◆ **Brief**
The required output is the exact run of lines below that opens at the line with "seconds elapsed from" and closes at the line with "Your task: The".

[Data block]

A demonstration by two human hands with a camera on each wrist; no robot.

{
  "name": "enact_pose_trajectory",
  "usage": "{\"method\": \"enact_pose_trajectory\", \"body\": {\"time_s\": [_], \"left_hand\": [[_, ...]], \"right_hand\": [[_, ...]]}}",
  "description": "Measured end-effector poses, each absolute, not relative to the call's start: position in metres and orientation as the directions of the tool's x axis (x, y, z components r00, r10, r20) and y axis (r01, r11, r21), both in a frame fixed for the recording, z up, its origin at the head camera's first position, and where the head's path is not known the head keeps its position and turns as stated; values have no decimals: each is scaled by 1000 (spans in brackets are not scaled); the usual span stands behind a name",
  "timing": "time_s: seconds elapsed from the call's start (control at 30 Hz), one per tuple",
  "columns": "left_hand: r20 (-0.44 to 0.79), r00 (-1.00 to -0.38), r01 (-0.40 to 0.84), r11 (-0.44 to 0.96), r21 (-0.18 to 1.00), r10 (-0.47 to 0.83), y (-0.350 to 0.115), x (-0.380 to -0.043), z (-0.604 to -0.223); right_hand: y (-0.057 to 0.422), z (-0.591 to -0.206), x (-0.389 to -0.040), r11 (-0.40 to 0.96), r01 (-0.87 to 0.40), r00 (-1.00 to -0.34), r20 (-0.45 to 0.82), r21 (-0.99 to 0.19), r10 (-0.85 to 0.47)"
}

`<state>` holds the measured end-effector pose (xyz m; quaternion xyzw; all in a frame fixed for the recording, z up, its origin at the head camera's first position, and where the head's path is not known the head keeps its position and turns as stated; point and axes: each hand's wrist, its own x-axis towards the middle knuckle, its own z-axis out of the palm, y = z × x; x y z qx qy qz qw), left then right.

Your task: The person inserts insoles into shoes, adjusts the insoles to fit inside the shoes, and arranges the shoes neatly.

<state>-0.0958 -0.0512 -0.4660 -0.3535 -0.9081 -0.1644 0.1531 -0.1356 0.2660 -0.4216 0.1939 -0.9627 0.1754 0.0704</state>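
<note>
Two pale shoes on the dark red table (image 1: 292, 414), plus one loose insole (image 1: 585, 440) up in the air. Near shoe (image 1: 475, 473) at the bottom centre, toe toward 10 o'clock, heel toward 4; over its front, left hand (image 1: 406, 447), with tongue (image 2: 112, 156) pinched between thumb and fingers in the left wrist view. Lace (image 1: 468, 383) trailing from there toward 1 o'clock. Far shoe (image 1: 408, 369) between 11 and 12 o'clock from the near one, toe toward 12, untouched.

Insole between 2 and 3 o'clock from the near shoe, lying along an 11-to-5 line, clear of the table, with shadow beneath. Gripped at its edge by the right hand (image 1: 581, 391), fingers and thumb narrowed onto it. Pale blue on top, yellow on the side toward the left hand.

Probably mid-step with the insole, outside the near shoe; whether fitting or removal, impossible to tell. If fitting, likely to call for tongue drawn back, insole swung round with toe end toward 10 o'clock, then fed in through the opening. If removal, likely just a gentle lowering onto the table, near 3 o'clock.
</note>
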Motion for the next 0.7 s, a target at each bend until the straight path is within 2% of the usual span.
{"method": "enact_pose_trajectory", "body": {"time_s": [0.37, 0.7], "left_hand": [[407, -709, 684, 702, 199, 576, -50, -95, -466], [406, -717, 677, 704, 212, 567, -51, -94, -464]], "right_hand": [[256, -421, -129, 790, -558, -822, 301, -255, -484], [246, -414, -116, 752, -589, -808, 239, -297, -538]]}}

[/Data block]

◆ **Response to the exercise**
  "timing": "time_s: seconds elapsed from the call's start (control at 30 Hz), one per tuple",
  "columns": "left_hand: r20 (-0.44 to 0.79), r00 (-1.00 to -0.38), r01 (-0.40 to 0.84), r11 (-0.44 to 0.96), r21 (-0.18 to 1.00), r10 (-0.47 to 0.83), y (-0.350 to 0.115), x (-0.380 to -0.043), z (-0.604 to -0.223); right_hand: y (-0.057 to 0.422), z (-0.591 to -0.206), x (-0.389 to -0.040), r11 (-0.40 to 0.96), r01 (-0.87 to 0.40), r00 (-1.00 to -0.34), r20 (-0.45 to 0.82), r21 (-0.99 to 0.19), r10 (-0.85 to 0.47)"
}

`<state>` holds the measured end-effector pose (xyz m; quaternion xyzw; all in a frame fixed for the recording, z up, its origin at the head camera's first position, and where the head's path is not known the head keeps its position and turns as stated; point and axes: each hand's wrist, its own x-axis towards the middle knuckle, its own z-axis out of the palm, y = z × x; x y z qx qy qz qw), left then right.

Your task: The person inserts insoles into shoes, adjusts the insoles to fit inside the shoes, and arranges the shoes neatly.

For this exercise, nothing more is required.